Il mit un genou à terre et présenta la flèche à Théoden. « Je vous salue, Seigneur des Rohirrim, ami du Gondor ! dit-il. Hirgon me nommé-je, estafette de Denethor, qui vous apporte cet emblème de guerre. Le Gondor est aux abois. Souvent les Rohirrim nous ont aidés, mais cette fois, le seigneur Denethor requiert toute votre force et votre diligence, sans quoi le Gondor tombera pour de bon. »
« La Flèche Rouge ! » dit Théoden, la prenant, comme une convocation depuis longtemps attendue, mais non moins terrible quand elle vient. Sa main tremblait. « La Flèche Rouge n’a pas été vue dans la Marche de toutes mes années ! En sommes-nous donc arrivés là ? Et quelle idée le seigneur Denethor se fait-il de ma force et de ma diligence ? »
« Vous le savez mieux que quiconque, sire, dit Hirgon. Mais il se pourrait que Minas Tirith soit encerclée avant peu, et à moins que vous n’ayez la force de mettre fin au siège de nombreuses forces, le seigneur Denethor me prie de vous dire que, selon son estimation, la vaillante armée des Rohirrim se porterait mieux au-dedans de ses murs qu’au-dehors. »

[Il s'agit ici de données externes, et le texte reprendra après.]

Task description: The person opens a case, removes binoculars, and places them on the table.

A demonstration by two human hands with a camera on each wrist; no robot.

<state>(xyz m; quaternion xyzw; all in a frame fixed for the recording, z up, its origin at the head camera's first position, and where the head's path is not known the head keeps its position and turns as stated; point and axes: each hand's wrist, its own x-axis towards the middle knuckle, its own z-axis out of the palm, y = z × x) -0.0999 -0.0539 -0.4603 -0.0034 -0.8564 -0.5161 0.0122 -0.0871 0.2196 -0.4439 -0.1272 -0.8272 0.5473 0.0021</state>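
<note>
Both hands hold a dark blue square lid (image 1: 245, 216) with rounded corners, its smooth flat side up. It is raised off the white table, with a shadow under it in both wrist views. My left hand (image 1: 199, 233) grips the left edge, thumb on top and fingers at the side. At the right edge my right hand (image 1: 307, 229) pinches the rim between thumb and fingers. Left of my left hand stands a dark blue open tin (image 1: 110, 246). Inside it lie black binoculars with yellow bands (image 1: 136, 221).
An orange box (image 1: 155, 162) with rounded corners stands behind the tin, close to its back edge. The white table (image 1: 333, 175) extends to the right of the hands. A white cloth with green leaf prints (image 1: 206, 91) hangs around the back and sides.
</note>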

« Il n’est pourtant pas sans savoir que nous préférons combattre à cheval et en terrain ouvert, et nous sommes un peuple dispersé, aussi faut-il du temps pour assembler nos Cavaliers. N’est-il pas vrai, Hirgon, que le Seigneur de Minas Tirith en sait plus qu’il ne le laisse entendre ? Car nous sommes déjà en guerre, comme vous l’avez sans doute constaté, et vous ne nous trouvez pas entièrement pris de court. Gandalf le Gris est venu parmi nous, et nous sommes en plein rassemblement pour la bataille dans l’Est. »
« Ce que le seigneur Denethor peut savoir ou deviner de ces choses, je ne puis vous le dire, répondit Hirgon. Mais l’heure est certes grave pour nous. Mon seigneur ne vous commande en rien ; il vous implore seulement, vous prie de vous rappeler les anciennes amitiés, les serments prononcés il y a longtemps ; et de faire, pour votre propre bien, tout ce qui est en votre pouvoir. On apprend que de nombreux rois sont partis de l’Est pour servir le Mordor. Du Nord jusqu’au champ de Dagorlad, il y a des escarmouches et des rumeurs de guerre. Dans le Sud, les Haradrim sont en mouvement, et toutes nos régions côtières sont en état d’alerte, de sorte qu’elles n’enverront que peu d’aide. Hâtez-vous ! Car c’est devant les murs de Minas Tirith que se jouera la destinée de notre époque, et si le flot n’y est pas endigué, il envahira toutes les belles prairies du Rohan ; et même ce Fort au milieu des collines ne sera plus un refuge. »
« De bien sombres nouvelles, dit Théoden, mais qui ne me surprennent pas toutes. Dites toutefois à Denethor que nous l’aiderions quand même, le Rohan fût-il exempt de menace. Reste que nous avons essuyé de lourdes pertes en combattant Saruman le traître, et qu’il nous faut encore penser à nos frontières au nord et à l’est, comme les nouvelles de Denethor en font foi. Le Seigneur Sombre semble exercer une telle puissance, à présent, qu’il pourrait bien nous contenir devant la Cité, tout en frappant un grand coup de l’autre côté du Fleuve, au-delà de la Porte des Rois.